I pursued my psychology degree because of the bar exam. In 2012, while investigating the cause of a downward trend in my law school’s pass rate for the school newspaper, I learned that only half of the African-American students from my school had passed. I was nervous; my chances of passing dropped 30 percent in one day! I asked around. The administration told me this was normal. But they didn’t know why.
I wasn’t going to be one of the 50% who failed, so I started studying a year early. I took extra bar prep courses offered by the school. Studied on weekends. Looked up psychological tricks to memorize material better. And in October of 2013, I was relieved to learn that I passed.
…and so did 91% of the African-American students at my school.
…and so did 94% (up from 86%) of the school.
…and so did so many others that the state’s pass rate rose by 3%.
Then came 2014. The pass rate dropped back to 2012 levels. Law school deans debated the roller coaster ride in the New York Law Journal, but no one considered what happened in March of 2013. Then, two months before my cohort and I started studying for the bar, U.S. News and World Report had released its new rankings. The Law School Admissions Council doesn’t endorse these rankings, but prospective law students still use them to make decisions about what schools to apply to or attend. So, when my school dropped 17 places, my classmates panicked. I recall one saying, “I picked the wrong school.” Another said, “How am I going to find a job now?” So many people expressed concern about the drop that the dean cleared his schedule for two days to talk to students.
The question of job placement is the exact reason why our ranking dropped. U.S. News had changed its methodology. It now included job placement rates nine months after graduation in its criteria. The rankings shuffled. But some schools didn’t collect, have, or provide this data, so U.S. News estimated for them. Some deans were confident the rankings would revert to the prior year once everyone was up to speed. The next year, nothing changed.

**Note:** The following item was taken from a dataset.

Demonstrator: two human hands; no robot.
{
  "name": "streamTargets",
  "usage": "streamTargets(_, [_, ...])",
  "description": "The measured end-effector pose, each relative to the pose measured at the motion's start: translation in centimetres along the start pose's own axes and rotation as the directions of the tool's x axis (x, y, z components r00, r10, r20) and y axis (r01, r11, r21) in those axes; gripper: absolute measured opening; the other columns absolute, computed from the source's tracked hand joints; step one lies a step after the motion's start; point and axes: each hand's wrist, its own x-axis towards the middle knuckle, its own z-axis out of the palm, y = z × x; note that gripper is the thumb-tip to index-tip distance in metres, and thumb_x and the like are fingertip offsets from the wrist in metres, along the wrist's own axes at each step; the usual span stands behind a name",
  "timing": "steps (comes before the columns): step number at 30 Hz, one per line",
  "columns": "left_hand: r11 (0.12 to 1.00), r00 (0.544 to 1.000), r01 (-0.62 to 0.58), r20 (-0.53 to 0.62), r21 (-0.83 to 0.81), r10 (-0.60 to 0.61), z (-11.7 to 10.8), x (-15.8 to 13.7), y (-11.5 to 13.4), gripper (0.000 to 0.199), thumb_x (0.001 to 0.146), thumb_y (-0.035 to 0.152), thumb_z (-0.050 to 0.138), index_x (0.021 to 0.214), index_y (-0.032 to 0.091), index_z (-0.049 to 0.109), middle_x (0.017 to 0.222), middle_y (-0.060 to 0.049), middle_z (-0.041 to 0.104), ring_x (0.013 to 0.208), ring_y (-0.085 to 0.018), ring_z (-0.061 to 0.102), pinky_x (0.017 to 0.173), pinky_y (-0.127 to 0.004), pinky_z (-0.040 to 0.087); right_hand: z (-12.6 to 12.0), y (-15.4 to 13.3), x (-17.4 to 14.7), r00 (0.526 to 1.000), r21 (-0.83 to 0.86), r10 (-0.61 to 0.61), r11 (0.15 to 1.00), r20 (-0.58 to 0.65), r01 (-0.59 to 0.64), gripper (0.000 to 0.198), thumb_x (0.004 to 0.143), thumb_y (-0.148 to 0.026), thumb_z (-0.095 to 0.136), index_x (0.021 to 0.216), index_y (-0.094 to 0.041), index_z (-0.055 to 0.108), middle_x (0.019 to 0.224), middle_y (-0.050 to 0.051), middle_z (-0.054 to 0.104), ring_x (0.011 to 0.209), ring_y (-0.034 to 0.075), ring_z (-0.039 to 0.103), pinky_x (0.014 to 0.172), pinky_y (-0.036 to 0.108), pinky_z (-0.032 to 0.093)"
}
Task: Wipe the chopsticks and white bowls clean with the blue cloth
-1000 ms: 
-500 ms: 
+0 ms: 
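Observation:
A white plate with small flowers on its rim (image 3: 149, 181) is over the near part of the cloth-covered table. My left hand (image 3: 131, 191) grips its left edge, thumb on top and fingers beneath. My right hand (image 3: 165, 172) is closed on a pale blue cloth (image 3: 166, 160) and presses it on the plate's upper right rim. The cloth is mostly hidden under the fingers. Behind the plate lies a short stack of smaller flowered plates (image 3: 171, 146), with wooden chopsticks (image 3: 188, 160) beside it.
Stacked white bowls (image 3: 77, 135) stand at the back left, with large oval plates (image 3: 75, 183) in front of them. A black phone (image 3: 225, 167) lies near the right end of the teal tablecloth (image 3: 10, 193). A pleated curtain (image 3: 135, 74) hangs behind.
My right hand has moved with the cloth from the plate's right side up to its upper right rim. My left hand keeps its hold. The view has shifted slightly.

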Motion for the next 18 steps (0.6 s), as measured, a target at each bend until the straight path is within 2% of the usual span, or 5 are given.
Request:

But something else was hidden in the data. According to the organizations that wrote the questions for the bar exam, the test was equally difficult all three years. According to my school’s administration, the classes of 2012 - 2014 were statistically identical. This means they should’ve all had similar pass rates. But 8 out of 100 students (and 4 out of 10 of the African-American students) passed in 2013 who didn’t pass in 2012 and 2014. So, what was different about the class of 2013?
Fear. Fear narrows attention. More precisely, negative affective states with high motivational intensity narrow attention. And in 2013, we were afraid. But somehow, the 2013 results meant that there were students who had learned everything they needed to know in those three years but failed when they were capable of passing. Somehow, fear of not being able to find employment led these students to ignore influences that might have led to their failure. And if they could do it, so could others, even without fear. This realization led me to study the social and psychological roots of success.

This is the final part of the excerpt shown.